Re: Interpretation Guidance for Slow Requests

Christian Balzer <chibi@xxxxxxx> · Tue, 6 Dec 2016 12:42:14 +0900

Hello,

On Tue, 6 Dec 2016 03:37:32 +0100 Christian Theune wrote:

> Hi Christian (heh),
> 
> thanks for picking this up. :)
> 
> This has become a rather long post as I added more details and giving
> our history, but if we make progress then maybe this can help others in
> the future. I find slow requests extremely hard to debug and as I said:
> aside from scratching my own itch, I’d be happy to help future
> travellers.
> 
> > On 6 Dec 2016, at 00:59, Christian Balzer <chibi@xxxxxxx> wrote:
> > 
> > Hello,
> > 
> > On Mon, 5 Dec 2016 15:25:37 +0100 Christian Theune wrote:
> > 
> >> Hi,
> >> 
> >> we’re currently expanding our cluster to grow the number of IOPS we
> >> can provide to clients.
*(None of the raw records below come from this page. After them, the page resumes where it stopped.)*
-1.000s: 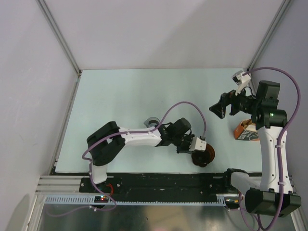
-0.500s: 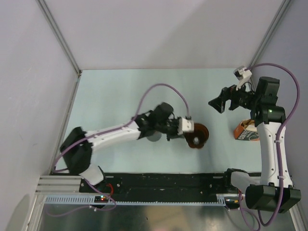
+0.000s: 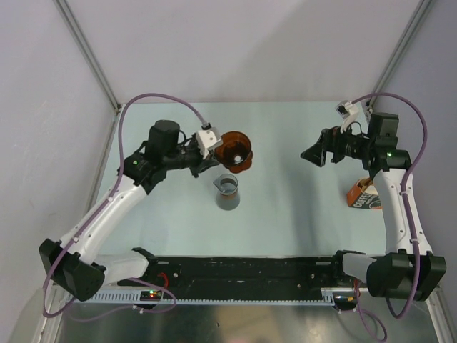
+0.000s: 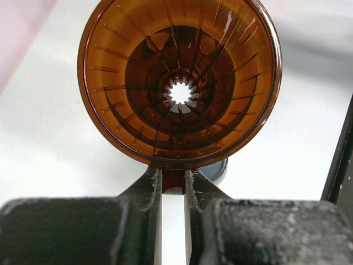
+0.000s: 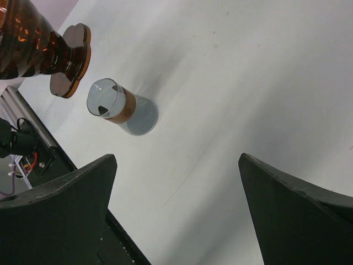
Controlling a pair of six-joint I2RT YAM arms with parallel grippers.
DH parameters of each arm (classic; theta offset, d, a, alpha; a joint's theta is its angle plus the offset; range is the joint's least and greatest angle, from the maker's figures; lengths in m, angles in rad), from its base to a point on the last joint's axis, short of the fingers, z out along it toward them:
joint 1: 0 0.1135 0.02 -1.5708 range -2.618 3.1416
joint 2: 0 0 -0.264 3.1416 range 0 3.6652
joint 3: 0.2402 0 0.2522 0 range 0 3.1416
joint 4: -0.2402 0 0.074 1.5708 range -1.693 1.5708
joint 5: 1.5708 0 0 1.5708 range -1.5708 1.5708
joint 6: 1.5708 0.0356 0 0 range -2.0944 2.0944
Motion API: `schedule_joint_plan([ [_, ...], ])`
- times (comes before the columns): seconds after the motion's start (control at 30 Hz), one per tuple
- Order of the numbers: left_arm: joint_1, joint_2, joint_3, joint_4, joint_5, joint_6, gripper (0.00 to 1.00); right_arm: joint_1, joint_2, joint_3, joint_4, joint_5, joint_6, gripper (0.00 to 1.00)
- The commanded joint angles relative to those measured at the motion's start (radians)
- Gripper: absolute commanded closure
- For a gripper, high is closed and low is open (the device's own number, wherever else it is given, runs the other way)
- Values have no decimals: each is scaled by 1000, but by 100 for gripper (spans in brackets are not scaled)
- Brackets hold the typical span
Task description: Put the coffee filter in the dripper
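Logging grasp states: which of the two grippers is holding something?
The left gripper: its fingers are clamped on the dripper, held off the table. The right gripper is open, with nothing between its fingers.

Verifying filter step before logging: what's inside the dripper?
Only its own ribs and the open drain hole. The left wrist view looks straight into the dripper, pinched at its handle by the left gripper, and no filter is in it. Its walls hide whatever lies behind.
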Motion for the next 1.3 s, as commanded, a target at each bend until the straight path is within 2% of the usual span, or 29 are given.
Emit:
schedule_joint_plan([
  [0.0,75,-55,-67,-69,11,24,100,14,25,4,32,-19,-8,1],
  [0.17,115,-61,-94,-101,23,84,100,34,47,4,18,-11,-52,1],
  [0.77,108,34,-93,-131,121,248,100,53,57,3,-10,1,-95,1],
  [1.27,108,59,-82,-177,112,285,99,51,50,-6,-12,-6,-102,1],
])
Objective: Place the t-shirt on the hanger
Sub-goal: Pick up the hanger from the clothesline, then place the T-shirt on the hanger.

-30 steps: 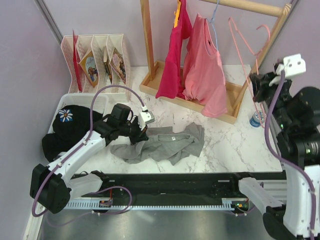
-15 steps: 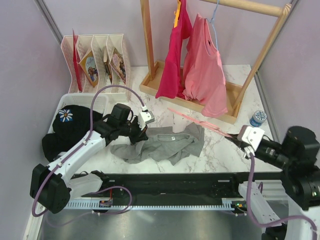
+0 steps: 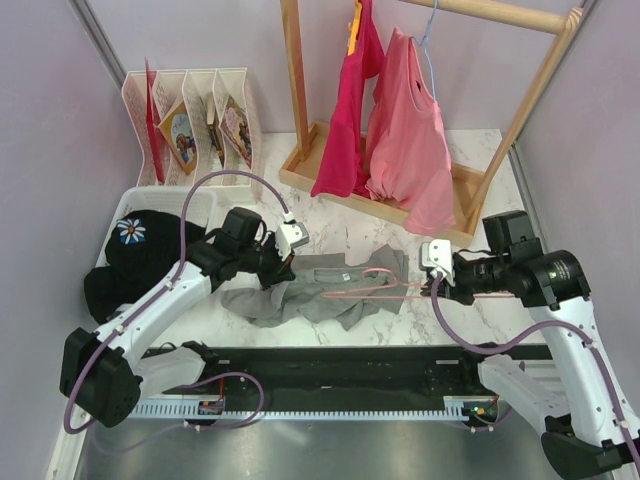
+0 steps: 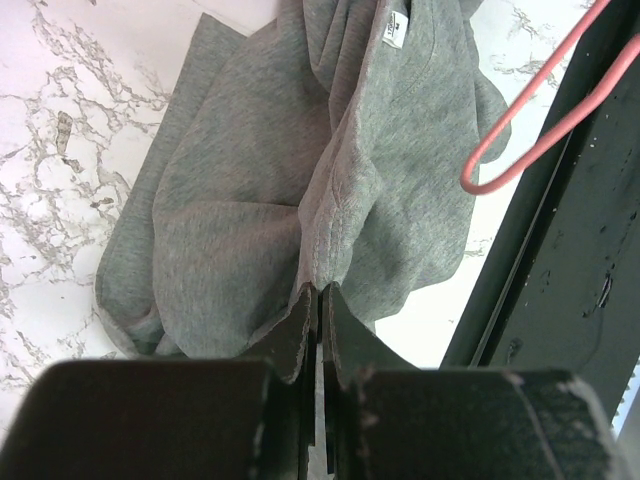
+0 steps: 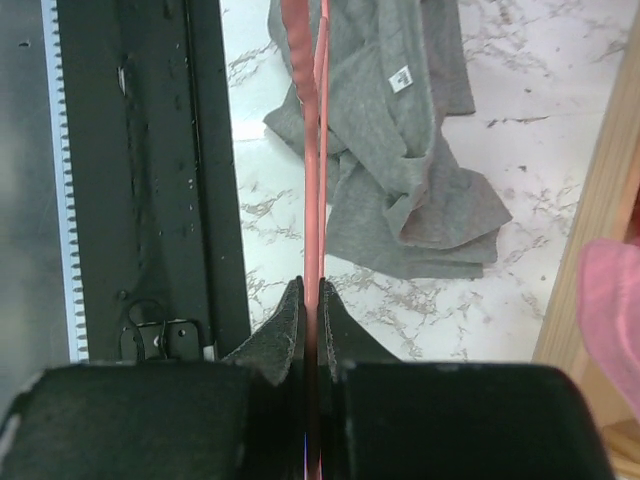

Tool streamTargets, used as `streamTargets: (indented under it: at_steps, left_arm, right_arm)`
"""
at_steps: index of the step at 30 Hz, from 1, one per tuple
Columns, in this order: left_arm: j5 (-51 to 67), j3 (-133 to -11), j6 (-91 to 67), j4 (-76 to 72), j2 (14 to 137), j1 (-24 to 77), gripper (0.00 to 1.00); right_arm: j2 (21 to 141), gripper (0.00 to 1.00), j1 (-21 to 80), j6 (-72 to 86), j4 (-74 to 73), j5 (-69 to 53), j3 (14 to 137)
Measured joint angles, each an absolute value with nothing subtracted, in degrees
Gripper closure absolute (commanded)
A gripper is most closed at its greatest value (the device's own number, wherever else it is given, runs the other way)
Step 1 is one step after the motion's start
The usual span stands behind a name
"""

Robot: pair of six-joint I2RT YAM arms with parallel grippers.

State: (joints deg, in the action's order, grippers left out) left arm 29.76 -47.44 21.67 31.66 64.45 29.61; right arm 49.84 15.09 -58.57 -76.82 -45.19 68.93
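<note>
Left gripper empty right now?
No, the left gripper is pinched shut on a fold of the grey t-shirt.

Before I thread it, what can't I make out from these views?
Right wrist: the hanger shows edge-on and runs off the top edge, hook unseen.
Left wrist: hanger cut off by the right edge.
All views: the t-shirt is bunched, its neck opening hidden in folds.
</note>
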Motion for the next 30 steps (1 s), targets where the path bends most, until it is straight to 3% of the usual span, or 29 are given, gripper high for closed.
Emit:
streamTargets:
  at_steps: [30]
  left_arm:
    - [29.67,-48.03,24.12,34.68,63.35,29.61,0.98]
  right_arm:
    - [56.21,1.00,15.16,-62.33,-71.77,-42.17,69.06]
We’re still on Hammer but in the process of
> >> upgrading to Jewel. 
> > 
> > You might want to wait until the next Jewel release, given the current
> > number of issues.
> 
> Our issues or Jewel’s? (This is only half a joke, a friend’s Ceph
> cluster’s issues on Jewel is making me quite nervous and I’m
> re-evaluating postponing already.)
>
Jewel issues, like the most recent one with scrub sending OSDs to
neverland.

> >> We started adding pure-SSD OSDs in the last days (based on MICRON
> > S610DC-3840) and the slow requests we’ve seen in the past have started
> > to show a different pattern.
> >> 
> > I looked in the archives and can't find a full description of your
> > cluster hardware in any posts from you or the other Christian (hint,
> > hint). Slow requests can nearly all the time being traced back to HW
> > issues/limitations.
> 
> We’re currently running on 42% Christians. ;)
> 
> We currently have hosts of 2 generations in our cluster. They’re both
> SuperMicro, sold by Thomas Krenn.
> 
> Type 1 (4 Hosts)
> 
>     SuperMicro X9DR3-F
>     64 GiB RAM
>     2 Intel(R) Xeon(R) CPU E5-2620 v2 @ 2.10GHz

A bit on the weak side, if you'd be doing lots of small IOPS, as you found
out later. Not likely a real problem here, though.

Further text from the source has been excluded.